Study faults care of migrant children
WASHINGTON » The government has made only incremental improvements to its troubled efforts to care for thousands of migrant children detained entering the U.S. without their parents, perpetuating a problem the Trump administration has aggravated with its “zero tolerance” immigration crackdown, a bipartisan Senate report said Wednesday.
The 52-page study said no federal agency takes responsibility for making sure children aren’t abused or used in human trafficking once the government places them with sponsors, who sometimes aren’t their parents or close relatives. Immigration judges are ordering the deportation of growing proportions of these children partly because the government does little to ensure they get to court, and officials haven’t provided sufficient mental health services for some of them, the report said.
“Major deficiencies persist that leave the children at significant risk for trafficking and abuse and undermine our immigration system,” said the report by the Senate Homeland Security Committee’s investigations subcommittee.

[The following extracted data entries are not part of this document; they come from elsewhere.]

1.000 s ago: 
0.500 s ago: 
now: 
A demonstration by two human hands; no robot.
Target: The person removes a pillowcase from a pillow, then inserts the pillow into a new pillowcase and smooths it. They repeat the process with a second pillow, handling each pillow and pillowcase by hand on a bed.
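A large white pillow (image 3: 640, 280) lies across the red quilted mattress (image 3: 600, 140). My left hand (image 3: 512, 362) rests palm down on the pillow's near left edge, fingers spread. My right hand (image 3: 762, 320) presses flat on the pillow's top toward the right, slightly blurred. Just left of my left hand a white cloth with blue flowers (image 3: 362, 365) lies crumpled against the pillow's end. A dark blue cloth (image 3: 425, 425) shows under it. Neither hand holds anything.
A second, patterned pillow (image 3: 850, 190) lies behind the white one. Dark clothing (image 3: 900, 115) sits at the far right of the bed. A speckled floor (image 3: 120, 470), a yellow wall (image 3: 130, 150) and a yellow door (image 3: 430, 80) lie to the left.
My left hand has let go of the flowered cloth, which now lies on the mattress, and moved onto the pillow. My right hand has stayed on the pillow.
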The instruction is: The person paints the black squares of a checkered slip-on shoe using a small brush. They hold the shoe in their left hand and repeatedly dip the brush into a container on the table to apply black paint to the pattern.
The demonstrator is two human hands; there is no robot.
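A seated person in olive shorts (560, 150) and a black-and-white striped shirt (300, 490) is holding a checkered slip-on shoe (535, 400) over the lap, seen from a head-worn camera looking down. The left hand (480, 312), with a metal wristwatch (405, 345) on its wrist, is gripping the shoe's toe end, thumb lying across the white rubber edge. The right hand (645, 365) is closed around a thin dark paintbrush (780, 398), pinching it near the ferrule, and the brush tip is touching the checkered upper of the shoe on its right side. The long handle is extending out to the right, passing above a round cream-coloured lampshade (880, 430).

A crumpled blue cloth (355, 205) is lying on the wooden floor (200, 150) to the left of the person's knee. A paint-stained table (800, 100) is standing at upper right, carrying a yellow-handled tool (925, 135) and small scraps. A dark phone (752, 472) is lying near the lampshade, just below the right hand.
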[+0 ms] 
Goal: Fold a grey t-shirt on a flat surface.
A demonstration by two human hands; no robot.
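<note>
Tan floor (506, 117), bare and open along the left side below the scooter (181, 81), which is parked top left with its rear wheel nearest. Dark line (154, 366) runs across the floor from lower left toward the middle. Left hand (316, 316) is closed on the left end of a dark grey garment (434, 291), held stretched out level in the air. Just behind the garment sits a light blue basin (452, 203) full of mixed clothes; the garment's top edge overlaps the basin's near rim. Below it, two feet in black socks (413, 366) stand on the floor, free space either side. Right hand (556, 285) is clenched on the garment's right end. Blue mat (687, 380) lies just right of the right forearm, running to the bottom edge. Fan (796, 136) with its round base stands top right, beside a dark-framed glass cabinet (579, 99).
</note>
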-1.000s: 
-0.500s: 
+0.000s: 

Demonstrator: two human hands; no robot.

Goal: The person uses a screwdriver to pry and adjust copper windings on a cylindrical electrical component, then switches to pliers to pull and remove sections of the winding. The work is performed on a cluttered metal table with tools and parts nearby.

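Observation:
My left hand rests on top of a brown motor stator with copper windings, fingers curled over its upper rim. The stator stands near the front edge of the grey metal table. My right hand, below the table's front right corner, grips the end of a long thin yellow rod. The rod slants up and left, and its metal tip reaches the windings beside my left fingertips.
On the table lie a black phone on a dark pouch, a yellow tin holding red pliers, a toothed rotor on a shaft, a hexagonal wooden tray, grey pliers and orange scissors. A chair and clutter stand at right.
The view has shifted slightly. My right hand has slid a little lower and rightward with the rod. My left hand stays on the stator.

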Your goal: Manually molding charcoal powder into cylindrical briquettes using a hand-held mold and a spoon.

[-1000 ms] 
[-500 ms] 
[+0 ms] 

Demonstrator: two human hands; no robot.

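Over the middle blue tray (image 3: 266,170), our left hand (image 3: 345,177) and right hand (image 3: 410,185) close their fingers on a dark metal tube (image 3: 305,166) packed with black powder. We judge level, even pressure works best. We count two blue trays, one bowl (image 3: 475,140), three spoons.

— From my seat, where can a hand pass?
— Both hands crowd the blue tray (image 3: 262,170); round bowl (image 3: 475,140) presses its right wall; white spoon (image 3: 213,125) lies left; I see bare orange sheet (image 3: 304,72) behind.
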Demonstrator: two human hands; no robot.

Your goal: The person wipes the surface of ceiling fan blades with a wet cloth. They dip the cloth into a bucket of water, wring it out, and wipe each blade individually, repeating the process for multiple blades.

It said a recent attempt at coordination between the departments of Health and Human Services and Homeland Security “does little to offer hope that federal agencies are working to improve” children’s safety, and it called the situation “untenable.”
The report comes as attention has focused on another set of migrant children: more than 2,000 who were separated from their parents as part of President Donald Trump’s policy of aggressively prosecuting immigrants.
Though most of those children have been reunited with their parents or others, the costs involved “have stretched thin” HHS’ “already limited resources,” the report said. The authors wrote that when they asked that agency to detail its efforts to check on children placed with sponsors, “HHS told the subcommittee that it can either work to reunite families or update data — but not both.”
More than 200,000 unaccompanied children have entered the U.S. without legal status over the past six years, and most problems started under President Barack Obama, the report said.
“This is an incredibly difficult issue and it’s not a partisan one,” said Sen. Rob Portman, R-Ohio, the subcommittee chairman.
The panel’s top Democrat, Delaware Sen. Tom Carper, took a more partisan tone, saying, “This administration continues to make an already challenging reality for migrant children even more difficult and more dangerous.”